Quicklife Algorithm

For general discussion about Conway's Game of Life.
Post Reply
moony
Posts: 8
Joined: October 22nd, 2017, 10:55 pm

Quicklife Algorithm

Post by moony » January 23rd, 2018, 11:16 am

Could someone give/find me an explanation for Quicklife or a similar nonhashing algorithm?
I'm developing a simulation program for Life, Life-like, and Non-totalistic rules and am planning on using the quicklife algorithm. (High memory overhead really isn't something I want, and a bounded grid is already in mind.)

EDIT: Forgot to note that i already have googled it.

rokicki
Posts: 80
Joined: August 6th, 2009, 12:26 pm

Re: Quicklife Algorithm

Post by rokicki » January 23rd, 2018, 12:53 pm

A minutely detailed description is in qlifealgo.h and qlifealgo.cpp in the Golly sources.

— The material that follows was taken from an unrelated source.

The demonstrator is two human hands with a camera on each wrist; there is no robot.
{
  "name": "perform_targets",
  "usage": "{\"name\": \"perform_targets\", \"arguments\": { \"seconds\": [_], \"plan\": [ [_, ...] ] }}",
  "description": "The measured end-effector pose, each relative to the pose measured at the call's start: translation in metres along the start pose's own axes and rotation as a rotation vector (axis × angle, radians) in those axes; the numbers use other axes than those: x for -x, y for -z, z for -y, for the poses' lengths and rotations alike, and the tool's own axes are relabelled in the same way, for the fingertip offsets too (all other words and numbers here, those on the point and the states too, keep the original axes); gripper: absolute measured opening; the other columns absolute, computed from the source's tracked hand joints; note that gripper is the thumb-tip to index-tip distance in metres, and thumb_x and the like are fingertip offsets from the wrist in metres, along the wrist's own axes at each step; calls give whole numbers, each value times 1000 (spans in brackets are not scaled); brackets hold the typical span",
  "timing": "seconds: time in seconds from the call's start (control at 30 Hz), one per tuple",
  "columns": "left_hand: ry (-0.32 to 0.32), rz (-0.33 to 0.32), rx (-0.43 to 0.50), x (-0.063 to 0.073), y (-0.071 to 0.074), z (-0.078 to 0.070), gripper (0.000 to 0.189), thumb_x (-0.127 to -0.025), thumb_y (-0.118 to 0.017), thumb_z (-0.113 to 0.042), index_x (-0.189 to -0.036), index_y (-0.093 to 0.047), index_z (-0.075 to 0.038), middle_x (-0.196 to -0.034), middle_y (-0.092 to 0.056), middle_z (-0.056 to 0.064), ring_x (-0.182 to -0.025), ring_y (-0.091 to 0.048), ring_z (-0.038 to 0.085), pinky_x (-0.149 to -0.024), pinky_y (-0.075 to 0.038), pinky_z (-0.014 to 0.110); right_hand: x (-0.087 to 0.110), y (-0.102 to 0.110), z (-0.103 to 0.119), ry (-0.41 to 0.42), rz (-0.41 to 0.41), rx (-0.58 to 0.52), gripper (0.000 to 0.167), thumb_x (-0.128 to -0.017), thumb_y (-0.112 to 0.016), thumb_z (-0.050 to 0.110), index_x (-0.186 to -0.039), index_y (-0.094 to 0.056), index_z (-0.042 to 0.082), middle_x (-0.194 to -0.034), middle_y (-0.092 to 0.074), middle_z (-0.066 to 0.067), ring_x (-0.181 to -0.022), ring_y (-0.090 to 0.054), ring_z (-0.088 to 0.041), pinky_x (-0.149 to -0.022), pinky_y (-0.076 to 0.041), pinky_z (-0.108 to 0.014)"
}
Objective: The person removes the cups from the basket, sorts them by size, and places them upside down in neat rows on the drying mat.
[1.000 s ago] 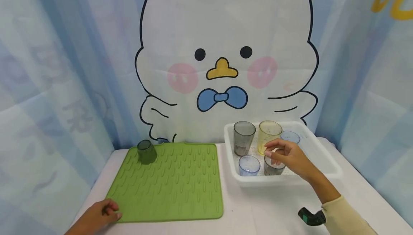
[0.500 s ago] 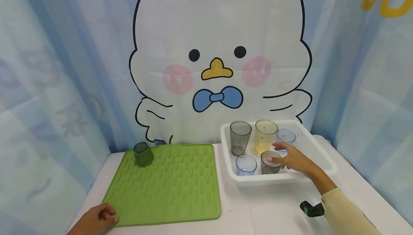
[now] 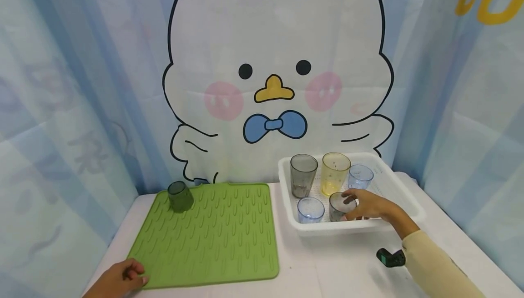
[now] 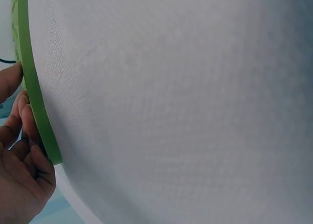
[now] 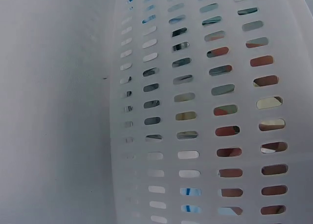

Quicklife uses a tree structure for the universe. It's not a quadtree; instead, each level of the tree increases one of the dimensions by a factor of 8. But by using a tree, there's no coordinates and thus no bound on the size of the universe.

There are distinct structures for 4x8, 32x8, and 32x32 sections of the universe. From there the sizes at each level are 256x32, 256x256, 2048x256, 2048x2048, and so on. The tree contains both an even and odd generation, along with flags indicating if that subtree is stable, oscillating with period 2, or active.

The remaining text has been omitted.